Dengue fever is characterized by high fevers with at least two of the following symptoms:
- Severe headache
- Severe eye pain (behind eyes)
- Joint pain
- Muscle and/or bone pain
- Mild bleeding manifestation (e.g., nose or gum bleed, petechiae, or easy bruising)
- Low white cell count
- Generally, younger children and those with their first dengue infection have a milder illness than older children and adults.
- Watch for warning signs as temperature declines 3 to 7 days after symptoms began.
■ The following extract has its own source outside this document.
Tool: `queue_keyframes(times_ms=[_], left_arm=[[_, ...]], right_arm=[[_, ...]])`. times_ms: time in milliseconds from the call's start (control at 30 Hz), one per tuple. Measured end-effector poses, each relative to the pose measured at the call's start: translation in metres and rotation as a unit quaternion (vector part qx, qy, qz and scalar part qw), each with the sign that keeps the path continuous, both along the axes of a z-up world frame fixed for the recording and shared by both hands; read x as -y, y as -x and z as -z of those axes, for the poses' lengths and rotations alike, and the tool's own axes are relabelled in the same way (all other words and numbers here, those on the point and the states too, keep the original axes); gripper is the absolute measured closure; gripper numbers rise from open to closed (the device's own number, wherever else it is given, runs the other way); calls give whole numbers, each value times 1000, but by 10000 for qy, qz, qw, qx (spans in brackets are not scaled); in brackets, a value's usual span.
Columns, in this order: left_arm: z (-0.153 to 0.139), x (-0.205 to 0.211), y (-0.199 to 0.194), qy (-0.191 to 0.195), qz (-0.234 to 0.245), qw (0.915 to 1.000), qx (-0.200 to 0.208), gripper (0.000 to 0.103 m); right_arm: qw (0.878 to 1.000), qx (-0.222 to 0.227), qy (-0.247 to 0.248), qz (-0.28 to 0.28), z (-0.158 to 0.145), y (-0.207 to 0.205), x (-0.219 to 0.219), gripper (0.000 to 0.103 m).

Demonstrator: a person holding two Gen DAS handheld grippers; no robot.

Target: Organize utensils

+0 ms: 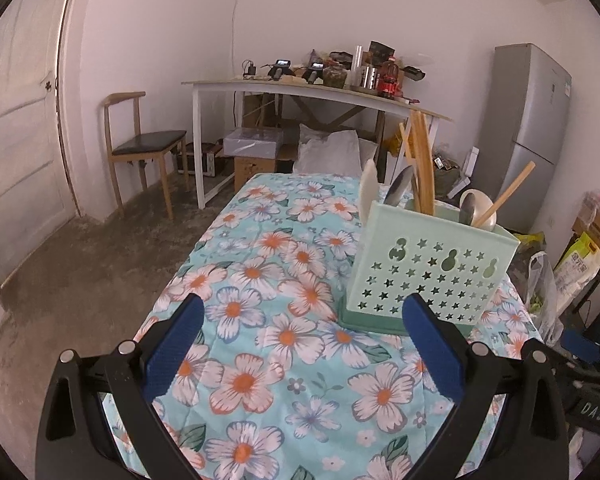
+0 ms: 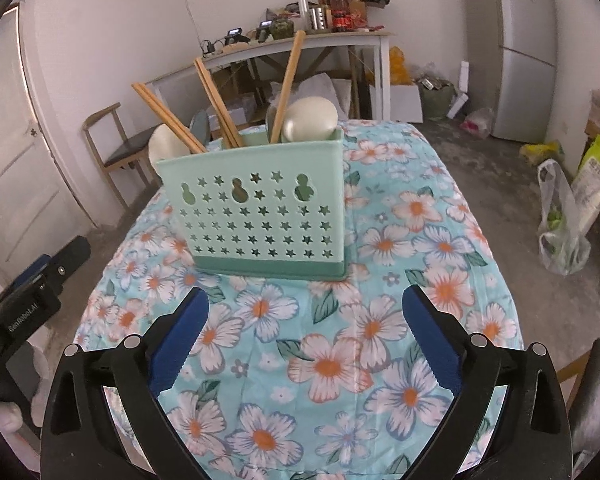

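A mint-green utensil holder [image 1: 428, 270] with star-shaped holes stands upright on the floral tablecloth [image 1: 268, 280]; it also shows in the right wrist view [image 2: 260, 216]. Wooden chopsticks [image 2: 286, 84], spoons [image 2: 310, 118] and a white spatula [image 1: 369, 188] stand inside it. My left gripper [image 1: 302, 308] is open and empty, low over the cloth, with the holder ahead to the right. My right gripper [image 2: 306, 302] is open and empty, just in front of the holder.
A wooden chair [image 1: 140, 148] and a cluttered white desk [image 1: 300, 92] stand beyond the table. A grey fridge [image 1: 528, 120] is at the right. Bags [image 2: 560, 224] and boxes lie on the floor at the right. The other gripper's body [image 2: 24, 304] shows at the left edge.
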State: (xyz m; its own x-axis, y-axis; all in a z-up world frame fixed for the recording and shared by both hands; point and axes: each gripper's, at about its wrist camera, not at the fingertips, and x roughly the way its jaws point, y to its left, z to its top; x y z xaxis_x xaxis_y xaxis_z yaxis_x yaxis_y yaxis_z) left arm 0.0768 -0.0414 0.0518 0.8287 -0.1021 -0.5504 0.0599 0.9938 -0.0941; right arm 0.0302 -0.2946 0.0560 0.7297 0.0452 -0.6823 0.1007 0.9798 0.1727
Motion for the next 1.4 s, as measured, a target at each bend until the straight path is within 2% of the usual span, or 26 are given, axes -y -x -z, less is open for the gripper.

- People with any of these symptoms are urged to go to an emergency room or the closest health care provider:
- Severe abdominal pain or persistent vomiting
- Red spots or patches on the skin
- Bleeding from nose or gums
- Vomiting blood
- Black, tarry stools (feces, excrement)
- Drowsiness or irritability
- Pale, cold, or clammy skin
- Difficulty breathing
Dengue hemorrhagic fever (DHF) is characterized by a fever that lasts from 2 to 7 days, with general signs and symptoms consistent with dengue fever. When the fever declines, warning signs may develop. This marks the beginning of a 24 to 48 hour period when the smallest blood vessels (capillaries) become excessively permeable (“leaky”), allowing the fluid component to escape from the blood vessels into the peritoneum (causing ascites) and pleural cavity (leading to pleural effusions). This may lead to failure of the circulatory system and shock, and possibly death without prompt, appropriate treatment. In addition, the patient with DHF has a low platelet count and hemorrhagic manifestations, tendency to bruise easily or have other types of skin hemorrhages, bleeding nose or gums, and possibly internal bleeding.
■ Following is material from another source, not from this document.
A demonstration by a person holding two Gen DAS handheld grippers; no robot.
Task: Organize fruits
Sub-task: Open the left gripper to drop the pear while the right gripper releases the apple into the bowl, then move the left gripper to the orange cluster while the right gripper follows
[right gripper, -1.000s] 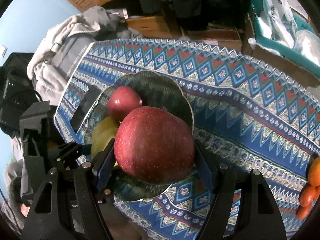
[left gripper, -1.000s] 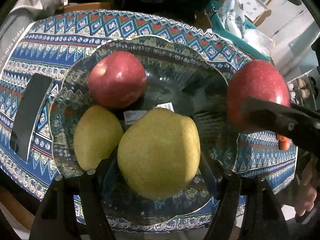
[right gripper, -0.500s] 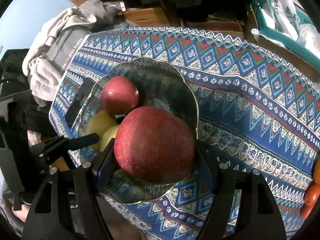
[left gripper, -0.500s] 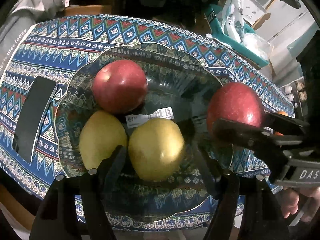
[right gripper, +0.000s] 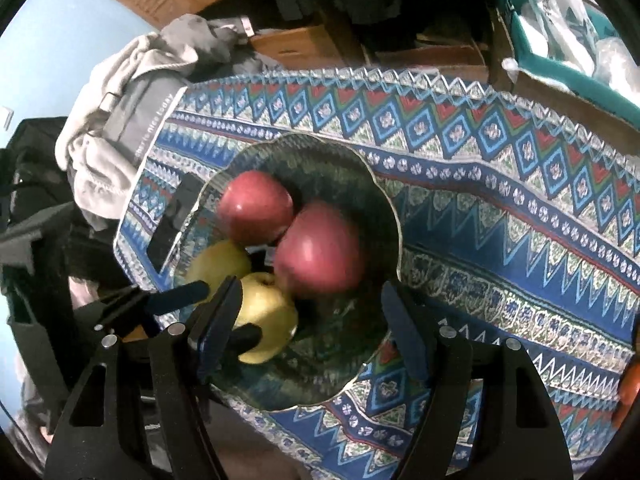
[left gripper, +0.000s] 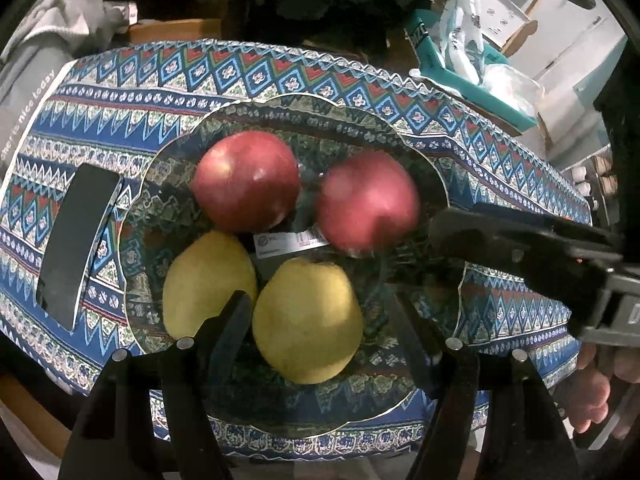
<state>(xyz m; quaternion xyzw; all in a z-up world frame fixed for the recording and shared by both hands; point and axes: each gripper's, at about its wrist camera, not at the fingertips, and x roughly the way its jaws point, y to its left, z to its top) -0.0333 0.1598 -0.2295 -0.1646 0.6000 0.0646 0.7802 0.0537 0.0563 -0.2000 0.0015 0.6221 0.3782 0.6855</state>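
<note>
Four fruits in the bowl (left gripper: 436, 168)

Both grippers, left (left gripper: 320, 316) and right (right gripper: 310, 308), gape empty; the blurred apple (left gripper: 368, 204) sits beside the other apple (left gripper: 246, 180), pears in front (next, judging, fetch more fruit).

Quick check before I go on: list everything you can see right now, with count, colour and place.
apples: 2, red, side by side at the far side of the bowl; the right one is blurred
pears: 2, yellow, at the near side of the bowl; second one to its left
bowl: 1, clear glass, wavy rim, on the cloth
label: 1, white, in the bowl's middle among the fruit
cloth: 1, blue patterned, covers the table
phone: 1, black, flat on the cloth left of the bowl
hoodie: 1, grey, off the cloth's left end
orange fruit: count unclear, at the right edge
left gripper: black, open, at the near pear
right gripper: black, open, empty, above the bowl's near rim
</note>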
There is no specific medication for treatment of a dengue infection. Persons who think they have dengue should use analgesics (pain relievers) with acetaminophen and avoid those containing ibuprofen, Naproxen, aspirin or aspirin containing drugs. They should also rest, drink plenty of fluids to prevent dehydration, avoid mosquito bites while febrile and consult a physician.
As with dengue, there is no specific medication for DHF. If a clinical diagnosis is made early, a health care provider can effectively treat DHF using fluid replacement therapy. Adequately management of DHF generally requires hospitalization.